On October 31, 2014, Arbitrator Fadel released his decision in Josey and Primmum Insurance Co. In this case, the sole issue was whether the Applicant was entitled to attendant care benefits.
It was agreed that the Applicant required attendant care as a result of the injuries he sustained in the motor vehicle accident on December 11, 2011. The quantum of the attendant care benefit, if payable, was also not in dispute. The issue was whether the Applicant had satisfied the definition of “incurred” expenses as found in Section 3(7)(e) of the Statutory Accident Benefits Schedule—Effective September 1, 2010 (“2010 Schedule”).
The Applicant received attendant care services from his spouse, who acted as a full-time caregiver to their three children before the motor vehicle accident. As such, the Applicant argued that his spouse was a person who provided care in the course of her “employment, occupation, or profession”, as per Section 3(7)(e); i.e. that his spouse was a professional care provider. Therefore, he argued that he was entitled to the attendant care benefits claimed without being required to prove economic loss.
The Insurer argued that the Applicant's spouse's pre-accident activities could not be described as “employment, occupation, or profession” and therefore, for the Applicant to satisfy the definition of “incurred”, he had to demonstrate that his spouse had sustained an economic loss. In other words, she was not a professional care provider.
In this case, it was agreed that the Applicant's spouse had not sustained an economic loss. As such, if she was not a professional care provider, the definition of “incurred” would not have been satisfied.
Arbitrator Fadel noted that the 2010 Schedule represented a significant shift in how attendant care benefits were payable, as compared to the prior Schedule. The prior Schedule did not require the use of professional care providers or proof of economic loss.
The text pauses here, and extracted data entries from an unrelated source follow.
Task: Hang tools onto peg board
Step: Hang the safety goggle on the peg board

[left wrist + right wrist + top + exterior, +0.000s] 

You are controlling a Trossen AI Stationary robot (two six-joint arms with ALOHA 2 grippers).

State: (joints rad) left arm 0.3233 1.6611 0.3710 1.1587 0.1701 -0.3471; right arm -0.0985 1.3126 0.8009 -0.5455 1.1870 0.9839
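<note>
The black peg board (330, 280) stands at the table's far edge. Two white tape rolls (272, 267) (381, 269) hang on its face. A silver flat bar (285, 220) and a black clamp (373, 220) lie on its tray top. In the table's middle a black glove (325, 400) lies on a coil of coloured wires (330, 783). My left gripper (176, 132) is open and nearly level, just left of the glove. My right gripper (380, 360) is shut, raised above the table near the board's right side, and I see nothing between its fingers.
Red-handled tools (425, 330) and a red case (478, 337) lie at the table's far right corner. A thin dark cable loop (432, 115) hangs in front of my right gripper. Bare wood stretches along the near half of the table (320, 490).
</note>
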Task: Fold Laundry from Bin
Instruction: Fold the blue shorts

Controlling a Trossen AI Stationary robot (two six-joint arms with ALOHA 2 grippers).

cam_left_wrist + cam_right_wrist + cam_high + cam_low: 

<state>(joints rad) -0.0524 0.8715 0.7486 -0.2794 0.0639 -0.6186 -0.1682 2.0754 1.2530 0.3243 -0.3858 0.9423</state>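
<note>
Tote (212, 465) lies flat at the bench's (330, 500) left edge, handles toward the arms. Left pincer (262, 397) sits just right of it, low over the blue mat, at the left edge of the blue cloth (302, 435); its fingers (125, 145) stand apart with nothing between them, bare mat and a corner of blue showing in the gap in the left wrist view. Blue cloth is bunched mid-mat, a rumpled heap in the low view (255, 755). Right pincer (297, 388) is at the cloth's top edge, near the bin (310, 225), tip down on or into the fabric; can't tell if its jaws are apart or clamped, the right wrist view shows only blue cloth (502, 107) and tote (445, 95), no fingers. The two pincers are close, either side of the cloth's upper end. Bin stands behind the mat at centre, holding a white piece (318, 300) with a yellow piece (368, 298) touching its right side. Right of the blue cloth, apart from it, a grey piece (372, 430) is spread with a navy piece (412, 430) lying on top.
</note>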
In interpreting Section 3(7)(e), Arbitrator Fadel stated that a plain reading of the provision required that a professional care provider (usually an arm's length individual) be reimbursed for services provided in the course of his/her employment, occupation, or profession. This implied that remuneration was an aspect of that service. Also, the provision made clear that the intention was that family members must prove that they had sustained an economic loss in order to be reimbursed for attendant care services from the insurer.
Arbitrator Fadel opined that if a family member was trained and/or working as a professional in the health care industry, attendant care benefits would be payable for any work he/she did for the insured person “in the course of the employment, occupation, or profession in which he or she would ordinarily have been engaged, but for the accident.”
Arbitrator Fadel agreed with the Insurer that the 2010 Schedule did not contemplate that a stay-at-home parent would be considered someone providing attendant care services in the course of their employment, occupation, or profession. This was not the intent of the Legislature, especially given the requirement in Section 3(7)(e) that a family member must prove an economic loss.
As the Applicant's spouse was not a professional care provider and had not sustained an economic loss, Arbitrator Fadel therefore found in favour of the insurer and dismissed the Application.
This decision offers further clarification regarding “incurred” expenses pursuant to Section 3(7)(e) of the 2010 Schedule. It is not enough for an insured person to demonstrate that he or she received attendant care services that were reasonable and necessary.
This decision highlights the need for documentation to be requested by insurer in support of an attendant care claim to ensure that the expenses have been “incurred”. For claims governed by the 2010 Schedule, the insured person must demonstrate that the care was provided by either a professional care provider in the course of his or her employment or by a friend or family member who sustained an economic loss.